Smart, beautiful girl. Intelligent, upper-class friends. And in the middle of it all: Monsieur Mec with his long hair and tales of his life in the mountains. It shames me now to admit – I was impressed by their wealth and culture, and I was flattered and proud over their interest in my oh-so very different life. I was breaking many of my own rules by being so open about myself. About my lack of money and education, about my abundance of freedom and ski-days.

That night we returned to her apartment by foot. Slightly tipsy, not-walking-so-straightly. After freshening up in her bathroom, I found her on the couch, slowly unlacing her blood-red boots. Now, I have never felt like romantic Hollywood-movies actually do a very realistic job of portraying intensely fierce love-scenes. But as I lifted her off the couch and carried her to bed (all 190 centimeters of her – how could she possibly be so light?) it truly felt like we were in a movie.

A very hot movie.

Chapter three 

The reality of the ski bums life: At the end of every interseason, there comes a time when you must return to Chamonix. Fall is over, winter is starting, and the big city life of Stockholm loses all its charm.
By this time I had broken all of my rules regarding Tinder. I was actually beginning to think I had found love. The dating-app had been removed from my phone for a long time (I had deleted it after our fourth date – a first, for me), and in my head I had started dreaming about her first visit to Chamonix, our first ski date.

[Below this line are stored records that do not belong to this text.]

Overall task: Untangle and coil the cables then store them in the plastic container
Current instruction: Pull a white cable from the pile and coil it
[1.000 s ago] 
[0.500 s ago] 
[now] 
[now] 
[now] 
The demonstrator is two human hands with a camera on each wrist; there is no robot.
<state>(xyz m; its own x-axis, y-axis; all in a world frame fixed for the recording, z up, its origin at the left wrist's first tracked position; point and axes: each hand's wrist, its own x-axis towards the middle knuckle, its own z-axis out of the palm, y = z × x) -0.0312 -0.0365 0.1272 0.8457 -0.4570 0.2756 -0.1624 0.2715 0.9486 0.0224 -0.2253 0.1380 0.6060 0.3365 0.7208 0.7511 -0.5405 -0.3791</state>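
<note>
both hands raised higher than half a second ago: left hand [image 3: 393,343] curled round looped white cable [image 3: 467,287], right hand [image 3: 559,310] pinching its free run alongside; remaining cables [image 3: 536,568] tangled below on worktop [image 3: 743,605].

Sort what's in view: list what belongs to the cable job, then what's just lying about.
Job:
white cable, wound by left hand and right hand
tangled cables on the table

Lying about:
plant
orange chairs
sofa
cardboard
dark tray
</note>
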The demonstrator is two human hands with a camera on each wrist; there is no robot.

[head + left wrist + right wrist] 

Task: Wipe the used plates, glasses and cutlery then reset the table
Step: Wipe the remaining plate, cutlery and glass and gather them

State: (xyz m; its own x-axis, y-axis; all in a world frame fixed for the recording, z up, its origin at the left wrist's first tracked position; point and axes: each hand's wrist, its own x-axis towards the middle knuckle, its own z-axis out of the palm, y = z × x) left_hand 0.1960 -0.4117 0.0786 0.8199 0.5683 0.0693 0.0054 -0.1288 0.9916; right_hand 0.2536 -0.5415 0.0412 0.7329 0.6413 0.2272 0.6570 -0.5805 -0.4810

But as I entered her apartment that night, I immediately understood that something was wrong. She used to always play Frank Sinatra when I arrived – “by far the greatest voice in history”, she said – but this time the apartment was silent.
I found her on the couch, the same spot where so many magical moments had started before. But this time she seemed distant.

– How was your day? she asked me
– Good, thank you. I got a lot of things ticked off my to-do-list, which is always a great
– Ah yes, she replied. Speaking of to-do-lists…
And then she dumped me.

As quickly as we had entered each others lives, our journey ended.

I walked home slowly that night, as she would have. The girl who loved walking. And for every step I took, I thought of her red boots. And how they were no longer a part of my story. I had broken all of my own rules – and as the tears were flowing down my face, I realized that it would from this moment be very painful for me to see blood-red boots.